» TASK DESCRIPTION: Copy the data that follows, exactly and completely.

(Extracted data entries)
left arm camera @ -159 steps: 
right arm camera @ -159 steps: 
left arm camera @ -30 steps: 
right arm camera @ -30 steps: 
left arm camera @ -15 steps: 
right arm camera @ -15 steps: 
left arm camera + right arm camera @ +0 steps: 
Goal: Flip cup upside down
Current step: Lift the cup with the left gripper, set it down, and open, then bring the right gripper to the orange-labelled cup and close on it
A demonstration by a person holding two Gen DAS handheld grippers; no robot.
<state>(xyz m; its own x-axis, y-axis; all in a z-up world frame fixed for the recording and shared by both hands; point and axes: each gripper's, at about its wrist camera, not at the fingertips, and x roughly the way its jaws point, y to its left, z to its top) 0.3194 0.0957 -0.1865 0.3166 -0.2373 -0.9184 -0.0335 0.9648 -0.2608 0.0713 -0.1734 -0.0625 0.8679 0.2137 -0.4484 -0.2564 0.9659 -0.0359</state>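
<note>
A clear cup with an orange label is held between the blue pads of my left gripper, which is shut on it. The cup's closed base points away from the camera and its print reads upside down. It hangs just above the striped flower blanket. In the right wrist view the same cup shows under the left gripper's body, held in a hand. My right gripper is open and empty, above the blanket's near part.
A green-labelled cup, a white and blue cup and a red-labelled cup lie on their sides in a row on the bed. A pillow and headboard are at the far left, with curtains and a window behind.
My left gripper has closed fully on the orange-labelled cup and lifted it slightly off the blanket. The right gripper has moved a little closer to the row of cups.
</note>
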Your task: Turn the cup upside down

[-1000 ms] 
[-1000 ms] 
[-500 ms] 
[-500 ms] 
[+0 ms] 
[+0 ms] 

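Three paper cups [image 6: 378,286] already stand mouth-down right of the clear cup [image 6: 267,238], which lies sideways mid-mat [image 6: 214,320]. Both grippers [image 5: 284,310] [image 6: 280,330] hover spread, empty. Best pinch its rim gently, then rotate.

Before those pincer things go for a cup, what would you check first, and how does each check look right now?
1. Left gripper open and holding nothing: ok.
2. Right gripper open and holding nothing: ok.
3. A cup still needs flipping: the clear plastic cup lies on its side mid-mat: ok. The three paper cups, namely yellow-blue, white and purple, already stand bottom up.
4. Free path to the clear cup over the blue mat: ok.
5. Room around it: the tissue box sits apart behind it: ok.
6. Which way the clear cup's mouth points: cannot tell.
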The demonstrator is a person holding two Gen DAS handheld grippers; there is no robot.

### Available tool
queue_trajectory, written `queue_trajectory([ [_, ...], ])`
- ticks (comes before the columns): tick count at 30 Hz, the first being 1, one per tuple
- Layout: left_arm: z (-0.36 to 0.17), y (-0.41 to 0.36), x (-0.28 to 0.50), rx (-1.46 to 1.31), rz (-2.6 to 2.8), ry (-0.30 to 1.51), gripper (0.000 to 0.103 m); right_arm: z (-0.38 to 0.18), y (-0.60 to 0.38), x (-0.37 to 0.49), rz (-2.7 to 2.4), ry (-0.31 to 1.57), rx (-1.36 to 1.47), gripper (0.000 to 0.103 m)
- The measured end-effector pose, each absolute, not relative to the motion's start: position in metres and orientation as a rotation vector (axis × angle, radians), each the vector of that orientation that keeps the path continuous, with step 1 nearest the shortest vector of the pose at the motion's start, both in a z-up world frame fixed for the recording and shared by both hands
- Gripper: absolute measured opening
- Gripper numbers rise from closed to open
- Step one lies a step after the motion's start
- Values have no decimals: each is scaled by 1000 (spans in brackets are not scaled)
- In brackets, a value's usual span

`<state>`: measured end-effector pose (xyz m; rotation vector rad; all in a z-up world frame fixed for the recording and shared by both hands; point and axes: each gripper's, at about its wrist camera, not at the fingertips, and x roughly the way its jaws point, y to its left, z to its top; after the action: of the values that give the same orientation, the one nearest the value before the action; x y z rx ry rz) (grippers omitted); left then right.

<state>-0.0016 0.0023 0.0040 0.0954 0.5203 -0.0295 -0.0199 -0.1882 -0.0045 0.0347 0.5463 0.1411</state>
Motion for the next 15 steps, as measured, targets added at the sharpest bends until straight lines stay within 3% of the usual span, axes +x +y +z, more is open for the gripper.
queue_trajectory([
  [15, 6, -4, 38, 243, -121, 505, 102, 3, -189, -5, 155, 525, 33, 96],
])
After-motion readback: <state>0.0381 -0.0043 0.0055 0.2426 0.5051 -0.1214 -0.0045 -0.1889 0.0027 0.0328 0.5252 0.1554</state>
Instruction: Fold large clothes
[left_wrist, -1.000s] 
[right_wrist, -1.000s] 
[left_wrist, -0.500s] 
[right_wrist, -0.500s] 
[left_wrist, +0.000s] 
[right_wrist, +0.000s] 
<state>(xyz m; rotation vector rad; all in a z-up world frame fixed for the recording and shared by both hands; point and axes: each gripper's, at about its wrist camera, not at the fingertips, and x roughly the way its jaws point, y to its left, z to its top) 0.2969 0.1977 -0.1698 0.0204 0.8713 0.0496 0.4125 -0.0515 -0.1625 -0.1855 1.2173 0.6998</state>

» ANSWER AREA:
left arm camera @ -159 steps: 
right arm camera @ -159 steps: 
left arm camera @ -30 steps: 
right arm camera @ -30 steps: 
left arm camera @ -15 steps: 
right arm camera @ -15 steps: 
left arm camera + right arm camera @ +0 steps: 
Goal: Flip cup upside down
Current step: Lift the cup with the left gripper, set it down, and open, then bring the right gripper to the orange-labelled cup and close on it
A demonstration by a person holding two Gen DAS handheld grippers; no robot.
<state>(xyz m; its own x-axis, y-axis; all in a z-up world frame fixed for the recording and shared by both hands; point and axes: each gripper's, at about its wrist camera, not at the fingertips, and x roughly the way its jaws point, y to its left, z to its top) 0.3194 0.0957 -0.1865 0.3166 -0.2373 -0.9184 -0.0335 0.9648 -0.2608 0.0713 -0.1734 -0.0625 0.8679 0.2137 -0.4484 -0.2564 0.9659 -0.0359</state>
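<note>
A clear cup with an orange label is held between the blue pads of my left gripper, which is shut on it. The cup's closed base points away from the camera and its print reads upside down. It hangs just above the striped flower blanket. In the right wrist view the same cup shows under the left gripper's body, held in a hand. My right gripper is open and empty, above the blanket's near part.
A green-labelled cup, a white and blue cup and a red-labelled cup lie on their sides in a row on the bed. A pillow and headboard are at the far left, with curtains and a window behind.
My left gripper has closed fully on the orange-labelled cup and lifted it slightly off the blanket. The right gripper has moved a little closer to the row of cups.
</note>
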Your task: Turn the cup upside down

[-1000 ms] 
[-1000 ms] 
[-500 ms] 
[-500 ms] 
[+0 ms] 
[+0 ms] 

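Three paper cups [image 6: 378,286] already stand mouth-down right of the clear cup [image 6: 267,238], which lies sideways mid-mat [image 6: 214,320]. Both grippers [image 5: 284,310] [image 6: 280,330] hover spread, empty. Best pinch its rim gently, then rotate.

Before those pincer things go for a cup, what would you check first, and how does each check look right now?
1. Left gripper open and holding nothing: ok.
2. Right gripper open and holding nothing: ok.
3. A cup still needs flipping: the clear plastic cup lies on its side mid-mat: ok. The three paper cups, namely yellow-blue, white and purple, already stand bottom up.
4. Free path to the clear cup over the blue mat: ok.
5. Room around it: the tissue box sits apart behind it: ok.
6. Which way the clear cup's mouth points: cannot tell.
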The demonstrator is a person holding two Gen DAS handheld grippers; there is no robot.

### Available tool
queue_trajectory, written `queue_trajectory([ [_, ...], ])`
- ticks (comes before the columns): tick count at 30 Hz, the first being 1, one per tuple
- Layout: left_arm: z (-0.36 to 0.17), y (-0.41 to 0.36), x (-0.28 to 0.50), rx (-1.46 to 1.31), rz (-2.6 to 2.8), ry (-0.30 to 1.51), gripper (0.000 to 0.103 m); right_arm: z (-0.38 to 0.18), y (-0.60 to 0.38), x (-0.37 to 0.49), rz (-2.7 to 2.4), ry (-0.31 to 1.57), rx (-1.36 to 1.47), gripper (0.000 to 0.103 m)
- The measured end-effector pose, each absolute, not relative to the motion's start: position in metres and orientation as a rotation vector (axis × angle, radians), each the vector of that orientation that keeps the path continuous, with step 1 nearest the shortest vector of the pose at the motion's start, both in a z-up world frame fixed for the recording and shared by both hands
- Gripper: absolute measured opening
- Gripper numbers rise from closed to open
- Step one lies a step after the motion's start
- Values have no decimals: each is scaled by 1000 (spans in brackets are not scaled)
- In brackets, a value's usual span

`<state>`: measured end-effector pose (xyz m; rotation vector rad; all in a z-up world frame fixed for the recording and shared by both hands; point and axes: each gripper's, at about its wrist camera, not at the fingertips, and x roughly the way its jaws point, y to its left, z to its top; after the action: of the values that give the same orientation, the one nearest the value before the action; x y z rx ry rz) (grippers omitted); left then right.

<state>-0.0016 0.0023 0.0040 0.0954 0.5203 -0.0295 -0.0199 -0.1882 -0.0045 0.0347 0.5463 0.1411</state>
Motion for the next 15 steps, as measured, targets added at the sharpest bends until straight lines stay within 3% of the usual span, axes +x +y +z, more is open for the gripper.
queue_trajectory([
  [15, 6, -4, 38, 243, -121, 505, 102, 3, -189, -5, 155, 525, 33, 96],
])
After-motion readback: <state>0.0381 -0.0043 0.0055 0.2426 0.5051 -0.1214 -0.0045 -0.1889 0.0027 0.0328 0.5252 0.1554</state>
Instruction: Fold large clothes
[left_wrist, -1.000s] 
[right_wrist, -1.000s] 
[left_wrist, -0.500s] 
[right_wrist, -0.500s] 
[left_wrist, +0.000s] 
[right_wrist, +0.000s] 
<state>(xyz m; rotation vector rad; all in a z-up world frame fixed for the recording and shared by both hands; point and axes: each gripper's, at about its wrist camera, not at the fingertips, and x roughly the way its jaws point, y to its left, z to its top) 0.2969 0.1977 -0.1698 0.0204 0.8713 0.0496 0.4125 -0.0515 -0.1625 -0.1855 1.2173 0.6998</state>

This is the complete output for the exercise.